* _Exercise aim_: Everything from the line containing "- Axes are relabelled" through the line containing "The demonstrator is" in the listing below should be copied exactly, and nothing more.

* _Data excerpt_:
::::::
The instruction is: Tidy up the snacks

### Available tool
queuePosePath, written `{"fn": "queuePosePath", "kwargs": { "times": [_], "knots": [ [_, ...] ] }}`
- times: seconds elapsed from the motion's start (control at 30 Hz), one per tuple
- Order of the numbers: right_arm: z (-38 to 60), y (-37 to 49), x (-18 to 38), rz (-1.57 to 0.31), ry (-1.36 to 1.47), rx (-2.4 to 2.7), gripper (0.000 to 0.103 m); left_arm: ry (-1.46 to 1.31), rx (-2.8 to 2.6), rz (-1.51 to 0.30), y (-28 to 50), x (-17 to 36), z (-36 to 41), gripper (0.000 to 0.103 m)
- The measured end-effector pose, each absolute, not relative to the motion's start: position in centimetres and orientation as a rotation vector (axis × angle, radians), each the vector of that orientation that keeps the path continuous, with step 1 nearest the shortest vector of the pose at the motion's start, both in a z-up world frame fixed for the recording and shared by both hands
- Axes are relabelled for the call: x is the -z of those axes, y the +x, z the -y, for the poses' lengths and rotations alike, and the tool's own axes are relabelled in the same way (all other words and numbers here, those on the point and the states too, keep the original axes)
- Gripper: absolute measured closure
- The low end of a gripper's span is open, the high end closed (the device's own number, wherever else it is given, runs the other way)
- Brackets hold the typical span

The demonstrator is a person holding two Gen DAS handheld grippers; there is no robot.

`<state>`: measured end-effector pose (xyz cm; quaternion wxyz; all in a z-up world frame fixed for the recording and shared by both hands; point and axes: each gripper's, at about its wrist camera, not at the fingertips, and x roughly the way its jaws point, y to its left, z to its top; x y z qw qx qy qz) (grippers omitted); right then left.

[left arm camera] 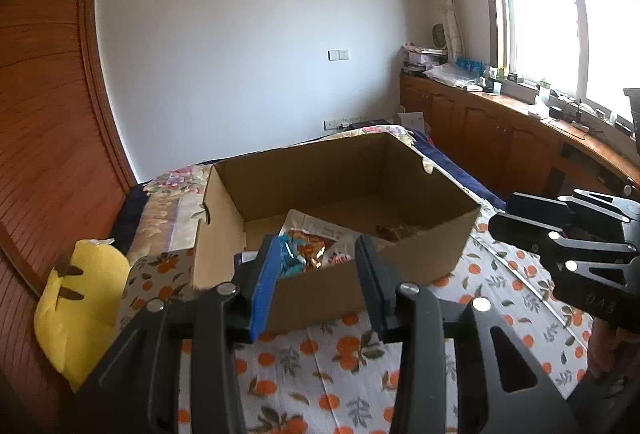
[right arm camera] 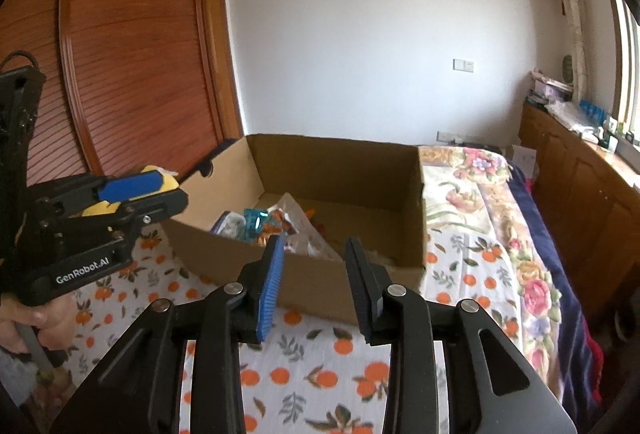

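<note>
Snack packets [left arm camera: 310,254], a loose heap of crinkled plastic wrappers in teal, orange and clear white, lie on the floor of an open brown cardboard box [left arm camera: 420,258], bunched toward its near left corner. The rest of the box floor shows bare cardboard. The box has no lid flaps raised and stands on a white bedsheet printed with oranges and leaves [left arm camera: 340,374], which covers the near part of a bed.

The left gripper [left arm camera: 316,282], black with a blue pad on its left finger, is positioned just in front of the box's near wall. Its jaws stand apart and nothing is between them. The right gripper [right arm camera: 314,274], of the same build, is likewise positioned in front of the near wall, further right; its jaws are also apart and hold nothing. Each gripper appears at the edge of the other's view, and a hand [right arm camera: 28,318] is seen wrapped around the left gripper's handle.

A yellow plush toy [left arm camera: 80,306] rests beside the box on its left, against a reddish-brown louvred wooden wardrobe [left arm camera: 44,113]. Beyond the box lies a floral quilt [right arm camera: 480,193]. A low wooden cabinet run [left arm camera: 500,129] stands below a bright window [left arm camera: 560,1] on the right.
</note>
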<state>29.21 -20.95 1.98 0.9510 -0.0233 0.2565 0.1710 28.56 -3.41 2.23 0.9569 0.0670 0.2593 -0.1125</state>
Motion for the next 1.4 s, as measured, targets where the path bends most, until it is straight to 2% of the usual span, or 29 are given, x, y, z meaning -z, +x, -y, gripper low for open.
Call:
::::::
* _Written solution_:
- Axes are relabelled for the call: x is the -z of those axes, y the +x, z the -y, for the poses' lengths and rotations alike, and the tool's own axes are relabelled in the same way (all other words and numbers here, those on the point and the states too, keep the original axes)
- Gripper: absolute measured closure
- The low end of a gripper's span is open, the high end closed (the device's own number, wherever else it is given, runs the other way)
- Brackets hold the typical span

The demonstrator is a person holding two Gen DAS handheld grippers; there is no robot.

No additional response is needed to complete this exercise.